2.       Considering that apparently no normalization step was performed in the mRNA quantification of Viperin, could these differences in mRNA expression obtained at 5.6- and 25-mM of glucose be explained by the growing rate of the HK cells on the culture system used? Please clarify this point.

3.       In Figure 1C, can authors look for a better representative image? The numbers of viperin expressing cells (green) vs the number of cells per visual area do not tight up with the VP positive cells (%) shown in Figure 1D. Besides, the confluency of the cell monolayers on the two images looks quite different between 5.6- and 25-mM of glucose.

4.       Additionally, can the authors explain how the percentage of positive cells was calculated, based on the surface area analyzed, the number of counted cells, etc. This is not specified either in Methods or the figure legend.

5.        Again, can authors improve the representative images included in Figure 2A showing the expression of both VP proteins, WT and Mut? Also, how was the efficiency of transfection and the percentage of VP expressing cells determined in these assays? These are important details at the time of performing and interpreting the results obtained after the transfection assay.

6.       Also, was transfection performed under conditions of high (25mM) or low (5mM) glucose concentration? These are important details not included in methods or figure legends.

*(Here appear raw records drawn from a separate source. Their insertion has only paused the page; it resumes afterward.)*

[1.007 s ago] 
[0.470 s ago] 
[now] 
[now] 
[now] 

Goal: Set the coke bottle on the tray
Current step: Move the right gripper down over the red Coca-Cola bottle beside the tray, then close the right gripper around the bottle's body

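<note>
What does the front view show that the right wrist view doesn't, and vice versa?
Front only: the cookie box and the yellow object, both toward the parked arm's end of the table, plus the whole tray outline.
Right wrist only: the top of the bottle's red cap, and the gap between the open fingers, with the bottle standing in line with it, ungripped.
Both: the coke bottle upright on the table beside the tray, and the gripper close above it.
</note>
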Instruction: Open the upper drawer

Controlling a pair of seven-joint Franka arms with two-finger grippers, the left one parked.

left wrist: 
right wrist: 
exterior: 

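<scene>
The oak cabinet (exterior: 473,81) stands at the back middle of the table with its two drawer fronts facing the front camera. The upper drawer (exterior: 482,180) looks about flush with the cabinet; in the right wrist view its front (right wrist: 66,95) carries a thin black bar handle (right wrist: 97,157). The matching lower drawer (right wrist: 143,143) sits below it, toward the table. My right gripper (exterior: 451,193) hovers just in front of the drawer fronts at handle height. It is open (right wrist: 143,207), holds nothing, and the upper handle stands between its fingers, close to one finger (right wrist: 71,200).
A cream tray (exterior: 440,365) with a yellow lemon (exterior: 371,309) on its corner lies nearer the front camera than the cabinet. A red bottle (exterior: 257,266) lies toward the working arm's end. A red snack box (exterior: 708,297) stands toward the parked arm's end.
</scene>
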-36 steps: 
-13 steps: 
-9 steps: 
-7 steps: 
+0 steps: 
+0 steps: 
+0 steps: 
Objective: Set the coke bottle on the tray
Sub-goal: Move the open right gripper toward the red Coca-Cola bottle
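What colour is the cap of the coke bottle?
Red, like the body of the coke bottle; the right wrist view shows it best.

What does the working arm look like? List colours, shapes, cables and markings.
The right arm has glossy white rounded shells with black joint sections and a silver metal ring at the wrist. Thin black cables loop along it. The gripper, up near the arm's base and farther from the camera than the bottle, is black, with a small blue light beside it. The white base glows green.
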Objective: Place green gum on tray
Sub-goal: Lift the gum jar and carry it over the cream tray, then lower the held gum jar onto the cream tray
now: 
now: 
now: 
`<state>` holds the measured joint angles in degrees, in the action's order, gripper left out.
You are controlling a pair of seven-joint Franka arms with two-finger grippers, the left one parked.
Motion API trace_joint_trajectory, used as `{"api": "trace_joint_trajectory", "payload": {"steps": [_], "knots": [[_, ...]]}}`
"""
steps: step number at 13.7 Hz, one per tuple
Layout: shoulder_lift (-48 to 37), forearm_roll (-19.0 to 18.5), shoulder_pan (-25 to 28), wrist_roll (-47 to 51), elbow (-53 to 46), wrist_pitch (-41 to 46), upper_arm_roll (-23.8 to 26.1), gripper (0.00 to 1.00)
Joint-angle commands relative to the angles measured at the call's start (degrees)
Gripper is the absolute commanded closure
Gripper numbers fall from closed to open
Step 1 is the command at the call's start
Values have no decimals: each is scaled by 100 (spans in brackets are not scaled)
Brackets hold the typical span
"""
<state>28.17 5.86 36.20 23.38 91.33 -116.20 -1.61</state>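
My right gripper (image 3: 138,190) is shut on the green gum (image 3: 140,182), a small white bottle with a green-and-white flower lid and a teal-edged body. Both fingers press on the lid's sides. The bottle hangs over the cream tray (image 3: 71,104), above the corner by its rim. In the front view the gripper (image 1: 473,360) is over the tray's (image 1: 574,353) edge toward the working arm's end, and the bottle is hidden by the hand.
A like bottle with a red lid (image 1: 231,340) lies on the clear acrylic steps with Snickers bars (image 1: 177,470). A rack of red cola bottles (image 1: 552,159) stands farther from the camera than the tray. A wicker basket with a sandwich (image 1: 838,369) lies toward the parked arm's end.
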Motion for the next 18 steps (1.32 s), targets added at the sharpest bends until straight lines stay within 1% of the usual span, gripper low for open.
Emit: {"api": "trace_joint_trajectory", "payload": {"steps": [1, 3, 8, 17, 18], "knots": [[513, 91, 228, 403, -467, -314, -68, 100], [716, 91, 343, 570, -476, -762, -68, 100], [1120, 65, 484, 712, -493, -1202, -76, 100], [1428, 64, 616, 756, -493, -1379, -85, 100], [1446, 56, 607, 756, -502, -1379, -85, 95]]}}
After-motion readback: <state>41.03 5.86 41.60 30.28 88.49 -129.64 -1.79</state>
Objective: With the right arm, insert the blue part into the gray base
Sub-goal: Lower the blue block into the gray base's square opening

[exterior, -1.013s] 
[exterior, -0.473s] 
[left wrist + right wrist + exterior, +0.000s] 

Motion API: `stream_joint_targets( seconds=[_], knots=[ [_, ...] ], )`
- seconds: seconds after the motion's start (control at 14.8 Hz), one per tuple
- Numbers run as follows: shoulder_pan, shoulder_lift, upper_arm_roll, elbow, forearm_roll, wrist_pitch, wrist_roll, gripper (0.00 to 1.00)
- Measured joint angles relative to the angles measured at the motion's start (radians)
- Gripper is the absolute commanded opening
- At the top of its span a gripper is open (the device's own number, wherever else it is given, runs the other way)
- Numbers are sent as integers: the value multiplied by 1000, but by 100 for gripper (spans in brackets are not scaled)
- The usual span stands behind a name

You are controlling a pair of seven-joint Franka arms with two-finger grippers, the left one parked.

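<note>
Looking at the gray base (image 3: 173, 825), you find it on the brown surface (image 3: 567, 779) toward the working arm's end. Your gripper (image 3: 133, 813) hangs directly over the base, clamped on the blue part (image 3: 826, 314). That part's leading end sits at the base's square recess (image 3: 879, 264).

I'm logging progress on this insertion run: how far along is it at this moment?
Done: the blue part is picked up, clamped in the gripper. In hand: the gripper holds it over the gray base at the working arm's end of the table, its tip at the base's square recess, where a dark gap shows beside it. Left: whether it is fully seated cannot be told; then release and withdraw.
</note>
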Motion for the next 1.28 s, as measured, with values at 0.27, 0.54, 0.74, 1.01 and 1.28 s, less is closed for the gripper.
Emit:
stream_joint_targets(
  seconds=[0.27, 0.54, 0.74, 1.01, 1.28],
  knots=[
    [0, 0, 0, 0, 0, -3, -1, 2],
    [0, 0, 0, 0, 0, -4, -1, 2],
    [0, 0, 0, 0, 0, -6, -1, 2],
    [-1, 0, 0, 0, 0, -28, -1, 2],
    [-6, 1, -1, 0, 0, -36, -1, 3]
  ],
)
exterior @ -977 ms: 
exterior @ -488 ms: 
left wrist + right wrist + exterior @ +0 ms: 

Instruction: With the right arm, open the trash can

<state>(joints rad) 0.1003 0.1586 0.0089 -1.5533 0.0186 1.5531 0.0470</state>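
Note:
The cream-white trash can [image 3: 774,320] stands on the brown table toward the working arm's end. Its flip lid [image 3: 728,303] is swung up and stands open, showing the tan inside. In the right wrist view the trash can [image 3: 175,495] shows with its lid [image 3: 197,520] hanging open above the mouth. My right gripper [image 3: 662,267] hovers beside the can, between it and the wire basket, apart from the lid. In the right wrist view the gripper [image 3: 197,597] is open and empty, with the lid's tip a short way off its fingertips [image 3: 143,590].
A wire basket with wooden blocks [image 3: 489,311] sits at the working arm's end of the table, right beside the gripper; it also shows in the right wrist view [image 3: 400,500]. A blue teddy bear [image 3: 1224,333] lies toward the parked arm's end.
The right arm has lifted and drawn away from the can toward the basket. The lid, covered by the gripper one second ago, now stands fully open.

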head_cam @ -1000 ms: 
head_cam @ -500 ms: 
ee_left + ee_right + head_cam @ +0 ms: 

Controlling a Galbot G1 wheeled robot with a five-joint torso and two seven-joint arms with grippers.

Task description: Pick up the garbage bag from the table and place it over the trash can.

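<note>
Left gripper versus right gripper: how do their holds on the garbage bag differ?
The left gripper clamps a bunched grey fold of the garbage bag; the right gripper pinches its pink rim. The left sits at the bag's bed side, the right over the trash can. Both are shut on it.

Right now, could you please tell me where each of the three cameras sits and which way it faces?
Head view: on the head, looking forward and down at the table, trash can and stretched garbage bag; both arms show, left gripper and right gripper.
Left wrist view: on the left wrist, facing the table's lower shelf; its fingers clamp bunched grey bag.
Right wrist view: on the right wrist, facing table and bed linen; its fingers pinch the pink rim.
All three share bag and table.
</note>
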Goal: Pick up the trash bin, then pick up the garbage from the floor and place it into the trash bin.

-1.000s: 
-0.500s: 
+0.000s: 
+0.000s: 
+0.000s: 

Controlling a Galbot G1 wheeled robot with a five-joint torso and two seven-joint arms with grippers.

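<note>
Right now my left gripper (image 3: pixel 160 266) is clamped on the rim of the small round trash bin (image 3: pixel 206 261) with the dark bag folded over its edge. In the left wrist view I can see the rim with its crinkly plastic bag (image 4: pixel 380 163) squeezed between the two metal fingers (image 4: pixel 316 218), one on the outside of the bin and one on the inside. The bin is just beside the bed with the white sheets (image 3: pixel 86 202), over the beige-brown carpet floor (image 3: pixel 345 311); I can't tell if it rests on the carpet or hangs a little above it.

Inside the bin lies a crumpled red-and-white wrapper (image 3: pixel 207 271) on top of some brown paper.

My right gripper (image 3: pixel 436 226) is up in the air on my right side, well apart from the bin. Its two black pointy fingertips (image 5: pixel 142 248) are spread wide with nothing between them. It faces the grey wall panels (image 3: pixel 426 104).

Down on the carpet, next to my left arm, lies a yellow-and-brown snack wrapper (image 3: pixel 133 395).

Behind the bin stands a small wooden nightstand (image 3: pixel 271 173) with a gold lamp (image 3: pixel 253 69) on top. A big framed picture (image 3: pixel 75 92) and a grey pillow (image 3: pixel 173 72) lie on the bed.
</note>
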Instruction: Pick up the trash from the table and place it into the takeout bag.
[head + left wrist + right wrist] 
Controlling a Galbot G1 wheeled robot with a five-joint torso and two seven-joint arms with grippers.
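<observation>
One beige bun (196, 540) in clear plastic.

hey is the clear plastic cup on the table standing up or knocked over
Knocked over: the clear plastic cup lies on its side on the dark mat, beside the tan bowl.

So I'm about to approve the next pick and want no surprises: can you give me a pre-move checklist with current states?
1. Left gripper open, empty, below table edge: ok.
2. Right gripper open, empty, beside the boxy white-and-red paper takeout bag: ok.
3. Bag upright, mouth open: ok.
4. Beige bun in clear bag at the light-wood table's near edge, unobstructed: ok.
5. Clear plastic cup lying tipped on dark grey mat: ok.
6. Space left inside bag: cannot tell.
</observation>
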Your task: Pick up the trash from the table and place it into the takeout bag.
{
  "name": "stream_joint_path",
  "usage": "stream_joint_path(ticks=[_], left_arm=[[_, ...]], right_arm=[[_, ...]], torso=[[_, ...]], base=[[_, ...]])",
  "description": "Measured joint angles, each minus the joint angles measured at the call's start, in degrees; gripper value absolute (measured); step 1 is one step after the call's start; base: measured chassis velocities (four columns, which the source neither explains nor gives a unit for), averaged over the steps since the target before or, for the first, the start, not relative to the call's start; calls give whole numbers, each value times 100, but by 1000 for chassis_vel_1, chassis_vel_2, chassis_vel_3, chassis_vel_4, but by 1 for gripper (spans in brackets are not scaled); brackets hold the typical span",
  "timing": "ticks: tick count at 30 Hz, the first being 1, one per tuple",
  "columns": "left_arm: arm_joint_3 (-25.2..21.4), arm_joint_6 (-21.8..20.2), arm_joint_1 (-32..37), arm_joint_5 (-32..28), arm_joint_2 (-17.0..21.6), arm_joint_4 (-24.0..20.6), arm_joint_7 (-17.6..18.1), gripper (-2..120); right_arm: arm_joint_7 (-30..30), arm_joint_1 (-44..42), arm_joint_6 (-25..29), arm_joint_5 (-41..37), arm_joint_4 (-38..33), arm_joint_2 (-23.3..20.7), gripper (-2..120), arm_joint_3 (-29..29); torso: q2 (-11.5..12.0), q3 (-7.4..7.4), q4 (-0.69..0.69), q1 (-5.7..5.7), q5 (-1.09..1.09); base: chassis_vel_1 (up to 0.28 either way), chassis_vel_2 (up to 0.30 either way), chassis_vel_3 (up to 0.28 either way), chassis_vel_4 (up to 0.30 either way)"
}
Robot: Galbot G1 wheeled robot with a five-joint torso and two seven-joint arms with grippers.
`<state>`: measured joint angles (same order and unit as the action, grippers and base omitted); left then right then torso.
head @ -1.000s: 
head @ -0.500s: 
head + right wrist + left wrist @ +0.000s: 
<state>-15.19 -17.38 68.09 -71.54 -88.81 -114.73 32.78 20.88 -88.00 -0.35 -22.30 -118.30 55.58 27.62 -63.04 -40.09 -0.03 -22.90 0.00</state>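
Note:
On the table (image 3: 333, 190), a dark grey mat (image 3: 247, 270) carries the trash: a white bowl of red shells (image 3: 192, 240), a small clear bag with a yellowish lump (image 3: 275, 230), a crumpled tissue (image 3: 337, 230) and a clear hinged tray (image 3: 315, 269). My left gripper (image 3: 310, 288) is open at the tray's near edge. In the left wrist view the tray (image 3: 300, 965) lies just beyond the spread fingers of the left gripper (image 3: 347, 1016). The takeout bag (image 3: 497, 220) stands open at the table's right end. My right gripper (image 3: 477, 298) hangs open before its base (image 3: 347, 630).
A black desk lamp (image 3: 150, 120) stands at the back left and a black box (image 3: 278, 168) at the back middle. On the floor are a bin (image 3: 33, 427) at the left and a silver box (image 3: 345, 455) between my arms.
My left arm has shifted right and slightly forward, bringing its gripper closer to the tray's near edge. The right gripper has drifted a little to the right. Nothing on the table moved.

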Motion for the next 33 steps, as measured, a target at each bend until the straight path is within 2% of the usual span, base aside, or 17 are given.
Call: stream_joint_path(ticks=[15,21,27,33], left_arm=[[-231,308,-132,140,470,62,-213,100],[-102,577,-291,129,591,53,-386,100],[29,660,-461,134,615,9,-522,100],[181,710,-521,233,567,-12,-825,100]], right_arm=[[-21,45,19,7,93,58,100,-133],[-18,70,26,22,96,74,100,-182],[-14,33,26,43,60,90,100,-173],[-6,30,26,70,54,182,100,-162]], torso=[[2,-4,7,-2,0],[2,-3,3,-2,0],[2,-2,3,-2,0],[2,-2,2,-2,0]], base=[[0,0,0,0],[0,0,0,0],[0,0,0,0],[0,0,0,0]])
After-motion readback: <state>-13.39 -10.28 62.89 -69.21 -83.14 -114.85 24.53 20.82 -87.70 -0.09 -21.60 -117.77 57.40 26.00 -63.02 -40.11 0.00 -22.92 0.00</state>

7.       Regarding the ZIKV inhibition assays on HK-VPWT & VPMut transfected cells, how reliable is it to test viral replication using a transfection GFP reporter system on already transfected cells? Can authors corroborate these results using an infectious ZIKV strain?

8.       Also, can others specify what is depicted in each section of the Figures? There are many details missing, not explained, in the Figures, for instance, the number of events collected in Figure 2C, what mix stands for, etc.

9.       Following question number 6, were viral inhibition assays depicted in Figure 2 performed under conditions of high (25mM) or low (5mM) glucose concentration after transfection?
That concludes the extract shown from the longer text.